Iron with wearing shines; rust wasteth treasure.
On earth but love there is no other pleasure.

THE FIFTH DECADE
I
Ay me, poor wretch, my prayer is turned to sin!
I say, "I love!" My mistress says "'Tis lust!"
Thus most we lose where most we seek to win.
Wit will make wicked what is ne'er so just.
And yet I can supplant her false surmise.
Lust is a fire that for an hour or twain
Giveth a scorching blaze and then he dies;
Love a continual furnace doth maintain.
A furnace! Well, this a furnace may be called;
For it burns inward, yields a smothering flame,
Sighs which, like boiled lead's smoking vapour, scald.
I sigh apace at echo of sighs' name.
Long have I served; no short blaze is my love.
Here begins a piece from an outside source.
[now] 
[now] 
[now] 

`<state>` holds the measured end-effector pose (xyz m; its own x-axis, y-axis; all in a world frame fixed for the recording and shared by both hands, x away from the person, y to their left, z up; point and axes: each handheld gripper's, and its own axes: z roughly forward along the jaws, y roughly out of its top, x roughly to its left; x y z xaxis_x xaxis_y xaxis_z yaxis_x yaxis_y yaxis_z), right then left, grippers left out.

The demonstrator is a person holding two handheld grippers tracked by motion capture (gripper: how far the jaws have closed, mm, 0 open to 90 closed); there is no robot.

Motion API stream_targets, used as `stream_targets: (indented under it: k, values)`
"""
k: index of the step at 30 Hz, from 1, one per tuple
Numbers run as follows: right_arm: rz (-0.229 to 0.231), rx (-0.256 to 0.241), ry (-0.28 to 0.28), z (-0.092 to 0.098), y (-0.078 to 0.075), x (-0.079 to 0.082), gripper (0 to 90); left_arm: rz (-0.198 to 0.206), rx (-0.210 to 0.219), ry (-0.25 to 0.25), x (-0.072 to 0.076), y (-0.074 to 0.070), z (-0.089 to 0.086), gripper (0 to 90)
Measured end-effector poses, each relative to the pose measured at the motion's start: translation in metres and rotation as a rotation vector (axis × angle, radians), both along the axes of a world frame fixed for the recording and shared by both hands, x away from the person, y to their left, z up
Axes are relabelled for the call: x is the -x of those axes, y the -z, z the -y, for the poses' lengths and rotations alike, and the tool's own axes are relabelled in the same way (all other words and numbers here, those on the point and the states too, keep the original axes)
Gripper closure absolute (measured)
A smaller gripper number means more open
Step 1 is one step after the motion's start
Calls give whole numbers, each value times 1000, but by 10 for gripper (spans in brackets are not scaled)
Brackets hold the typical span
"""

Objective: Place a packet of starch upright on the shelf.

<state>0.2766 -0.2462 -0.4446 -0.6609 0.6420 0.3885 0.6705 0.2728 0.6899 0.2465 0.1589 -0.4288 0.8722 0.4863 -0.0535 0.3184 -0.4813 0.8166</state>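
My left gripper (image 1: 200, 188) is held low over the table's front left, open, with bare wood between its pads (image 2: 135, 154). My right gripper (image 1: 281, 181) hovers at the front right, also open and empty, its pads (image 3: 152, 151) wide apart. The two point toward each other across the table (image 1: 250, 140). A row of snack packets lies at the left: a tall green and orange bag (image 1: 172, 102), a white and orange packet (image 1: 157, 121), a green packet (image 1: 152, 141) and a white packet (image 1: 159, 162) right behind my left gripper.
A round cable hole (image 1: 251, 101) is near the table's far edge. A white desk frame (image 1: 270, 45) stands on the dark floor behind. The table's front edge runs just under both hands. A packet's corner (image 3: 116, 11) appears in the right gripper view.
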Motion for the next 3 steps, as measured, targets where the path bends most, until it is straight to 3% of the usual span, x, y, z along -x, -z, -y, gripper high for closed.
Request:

Hid joys there are that maids scorn till they prove.

II
I do not now complain of my disgrace,
O cruel fair one! fair with cruel crost;
Nor of the hour, season, time, nor place;
Nor of my foil, for any freedom lost;
Nor of my courage, by misfortune daunted;
Nor of my wit, by overweening struck;
Nor of my sense, by any sound enchanted;
Nor of the force of fiery-pointed hook;
Nor of the steel that sticks within my wound;
Nor of my thoughts, by worser thoughts defaced;
Nor of the life I labour to confound.
But I complain, that being thus disgraced,
Fired, feared, frantic, fettered, shot through, slain,
My death is such as I may not complain.